For those of you who do not know, I took over my Sahbumnim's dojang after he retired in April '11.  I recently had a pretest for 2nd Dan candidates who are preparing for their 2nd Dan examination in January 2012, and 3 of my seniors were present to observe the students' progress.  The candidates had just got through their hyungs, when the parent of the teenage candidate informed me that she had school work that had to be submitted online before midnight that night.  Before I excused her, I asked her if she was aware that the pretest was tonight, which she confirmed.  I then asked her what she did that day, in an attempt for her to justify why she had not completed her school work prior to coming to the pretest.  In our association, education and family are put in high regard, but it is also understood that time management and priorities are part of the self-discipline taught and fostered within our dojang.  When she had nothing to answer me, I suggested that she think about her priorities and time management and have the discipline to abide by them.  

She agreed, and then I dismissed her.

As I was finishing the pretest of the other two 2nd dan candidates, I saw the father in the back of the dojang.  I excused myself from the examiners table to speak with the father, as I was surprised he had not left yet.  Apparently the father had taken his daughter home, and came back LIVID that I had the audacity to tell him how to raise his children, and that he was pulling his daughter from class and wanted his money back.  Standing in my face, pointing his finger within inches of my face, saying that I needed to take a lesson from my students and learn humility, that things had severely changed for the poorer since my sahbumnim left, etc. etc. etc.  

Keep in mind that my Sahbumnim was present at the pretest, and no one other than the girl and her father felt that anything that was said or done was out of line.  

I have been told by my seniors, "welcome to the club" and that he will be just one of many that will try to assert themselves into how you teach.  It was difficult not to take things personally, since I always strive to conduct myself how my instructors have taught me.  I am just curious as to other school owners' experiences, and how they have dealt with situations like this in the past.

**EDIT:  the student is home schooled


----------



## Cyriacus (Oct 10, 2011)

Sounds to me like a classical case of someone getting upset because theyre not in Charge.

Id have asked him if that was his Daughters idea, or his idea for her.

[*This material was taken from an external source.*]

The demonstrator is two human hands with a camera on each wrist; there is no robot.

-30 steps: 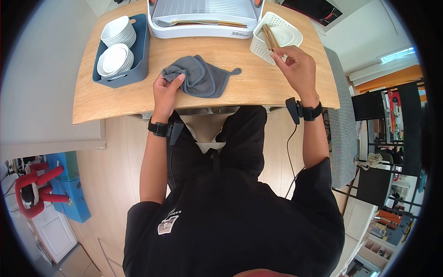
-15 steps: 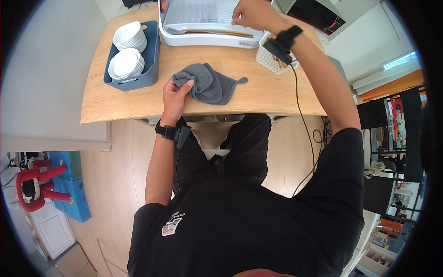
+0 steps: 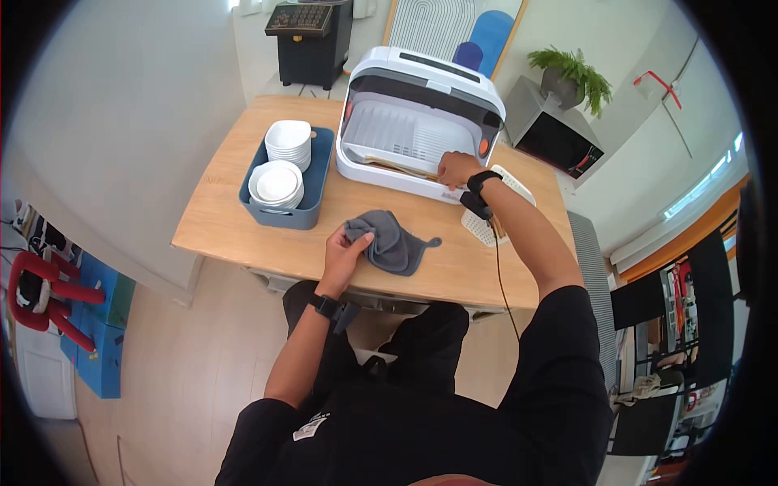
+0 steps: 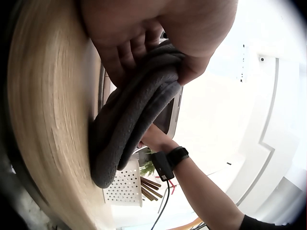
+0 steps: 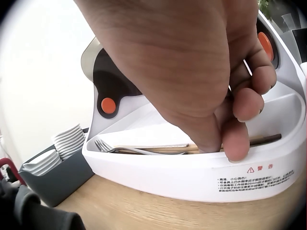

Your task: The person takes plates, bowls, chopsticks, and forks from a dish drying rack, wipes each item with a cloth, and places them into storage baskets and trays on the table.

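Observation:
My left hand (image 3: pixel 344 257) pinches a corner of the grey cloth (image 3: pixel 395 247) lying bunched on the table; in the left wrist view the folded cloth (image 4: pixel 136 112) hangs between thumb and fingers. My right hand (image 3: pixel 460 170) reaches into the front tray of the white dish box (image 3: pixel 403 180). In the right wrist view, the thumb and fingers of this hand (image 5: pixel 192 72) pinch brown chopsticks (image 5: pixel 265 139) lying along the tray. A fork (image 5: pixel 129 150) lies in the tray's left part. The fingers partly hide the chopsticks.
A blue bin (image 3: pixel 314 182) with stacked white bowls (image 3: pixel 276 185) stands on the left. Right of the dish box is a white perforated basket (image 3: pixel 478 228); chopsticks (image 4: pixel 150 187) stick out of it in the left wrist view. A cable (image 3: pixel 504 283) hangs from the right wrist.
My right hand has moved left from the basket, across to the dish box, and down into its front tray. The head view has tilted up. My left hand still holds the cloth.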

That way, hell either condemn himself with his answer, or have a revelation of understanding.
Win-Win.


----------



## dancingalone (Oct 10, 2011)

It's a shame that the father felt your statement was about his parenting skills rather than attempting to address a teachable moment for his daughter.

As for my thoughts on how I would have handled it... I'm big on things like punctuality and commitment.  I tell my students that if they are late to he tan examination, they will be allowed to watch and even participate if they wish, but they will not be formally testing that day and will not be promoting either until the next opportunity.  Advancement is both a privilege and responsibility.  If I had such a thing as a pretest, I would have the same rule and announce it ahead of time.  If you can't participate fully at time reserved, you'll just have to wait until next time.  Perhaps Dad would have reacted differently knowing this going in, but my guess is probably not.


----------



## joshbrown (Oct 10, 2011)

you should have knocked the dad out with a roundhouse kick to the face!


----------



## Jenna (Oct 10, 2011)

SahBumNimRush said:


> For those of you who do not know, I took over my Sahbumnim's dojang after he retired in April '11.  I recently had a pretest for 2nd Dan candidates who are preparing for their 2nd Dan examination in January 2012, and 3 of my seniors were present to observe the students' progress.  The candidates had just got through their hyungs, when the parent of the teenage candidate informed me that she had school work that had to be submitted online before midnight that night.  Before I excused her, I asked her if she was aware that the pretest was tonight, which she confirmed.  I then asked her what she did that day, in an attempt for her to justify why she had not completed her school work prior to coming to the pretest.  In our association, education and family are put in high regard, but it is also understood that time management and priorities are part of the self-discipline taught and fostered within our dojang.  When she had nothing to answer me, I suggested that she think about her priorities and time management and have the discipline to abide by them.
> 
> She agreed, and then I dismissed her.
> 
> ...


It is a cliche yes and but I think there are always two sides in misunderstandings like these.  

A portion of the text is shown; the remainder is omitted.